To study how the different morpheme analysis performed in the IR tasks, we attempted the same tasks with different reference methods. This also revealed us whether the unsupervised morpheme analysis (or even a supervised one) could really be useful in the IR tasks compared to simple word based indexing.

  1. Morfessor Categories-MAP: The same Morfessor Categories-MAP as described in Competition 1 was used for the unsupervised morpheme analysis. The stem vs. suffix tags were kept, but did not receive any special treatment in the indexing as we wanted to keep the IR evaluation as unsupervised as possible.
  2. Morfessor Baseline: All the words were simply split into smaller pieces without any morpheme analysis. This means that the obtained subword units were directly used as index terms as such. This was performed using the Morfessor Baseline algorithm as in Morpho Challenge 2005. We expected that this would not be optimal for IR, but because the unsupervised morpheme analysis is such a difficult task, this simple method would probably do quite well.
  3. dummy: No words were split nor any morpheme analysis provided except hyphens were replaced by spaces so that hyphenated words were indexed as separate words (changed from last year). This means words were directly used as index terms as such without any stemming or tags. We expected that although the morpheme analysis should provide helpful information for IR, all the submissions would not probably be able to beat this brute force baseline. However, if some morpheme analysis method would consistently beat this baseline in all languages and task, it would mean that the method were probably useful in a language and task independent way.
  4. grammatical: The words were analysed using the gold standard in each language that were utilised as the "ground truth" in the Competition 1. Besides the stems and suffixes, the gold standard analyses typically consist of all kinds of grammatical tags which we decided to simply include as index terms, as well. For many words the gold standard analyses included several alternative interpretations that were all included in the indexing. However, we decided to also try the method adopted in the morpheme segmentation for Morpho Challenge 2005 that only the first interpretation of each word is applied. This was here called "grammatical first" whereas the default was called "grammatical all". Words that were not in the gold standard segmentation were indexed as such. Because our gold standards are quite small, 60k (English) - 600k (Finnish), compared to the amount of words that the unsupervised methods can analyse, we did not expect ``grammatical'' to perform particularly well, even though it would probably capture some useful indexing features to beat the "dummy" method, at least.
  5. snowball: No real morpheme analysis was performed, but the words were stemmed by stemming algorithms provided by snowball libstemmer library. Porter stemming algoritm was used for English. Finnish and German stemmers were used for the other languages. Hyphenated words were first split to parts that were then stemmed separately. Stemming is expected to perform very well for English but not necessarily for the other languages because it is harder to find good stems.

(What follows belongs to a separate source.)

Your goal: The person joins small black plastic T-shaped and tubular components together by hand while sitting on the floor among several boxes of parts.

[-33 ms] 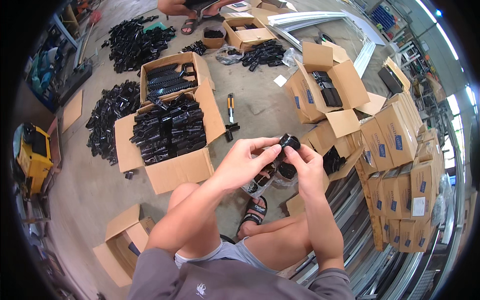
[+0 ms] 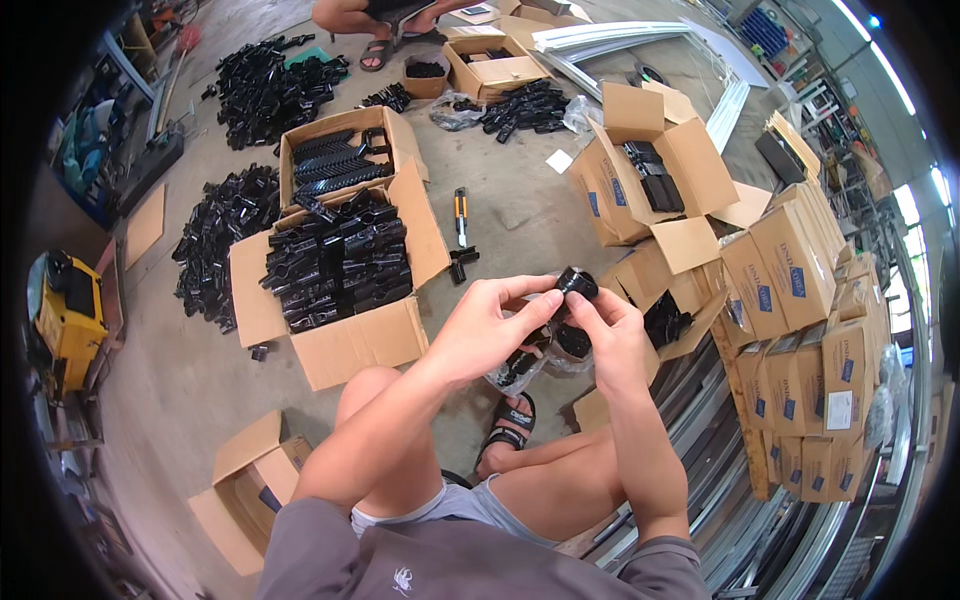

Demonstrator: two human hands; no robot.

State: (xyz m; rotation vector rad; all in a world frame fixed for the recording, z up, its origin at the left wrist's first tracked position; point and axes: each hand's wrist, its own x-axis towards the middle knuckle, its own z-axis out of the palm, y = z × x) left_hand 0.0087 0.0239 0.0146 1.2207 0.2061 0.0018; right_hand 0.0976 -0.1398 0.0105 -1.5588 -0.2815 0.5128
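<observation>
Between the fingertips of my left hand [image 2: 488,328] and my right hand [image 2: 615,335] is a small glossy black fitting [image 2: 576,282], rounded in shape. Both hands pinch it in front of my knees. Just below them, clear plastic bags [image 2: 512,375] hold dark parts, and small black pieces [image 2: 573,343] show beneath my fingers; my hands partly cover these. Ahead on the floor lies a screwdriver [image 2: 461,210] with an orange and black handle, its tip close to a black branched fitting [image 2: 463,264].
To the left, an open carton [image 2: 360,350] is packed with black fittings, beside loose heaps [image 2: 225,245]. Open boxes [image 2: 612,195] and stacked cartons [image 2: 775,280] stand right, near metal profiles [image 2: 700,440]. A yellow machine [image 2: 75,320] sits far left. Another person's sandalled foot [image 2: 376,52] shows ahead.
</observation>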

  6. TWOL: Two-level morphological analyzer was used to find the normalized forms of the words. These forms were then used as index terms. Some words may have several alternative normalized forms and two cases were studied similarly to the grammatical case. Either all alternatives were used ("all") or only the first one ("first"). Compound words were split to parts. Words not recognized by the analyzer were indexed as such. German analyzer was not available.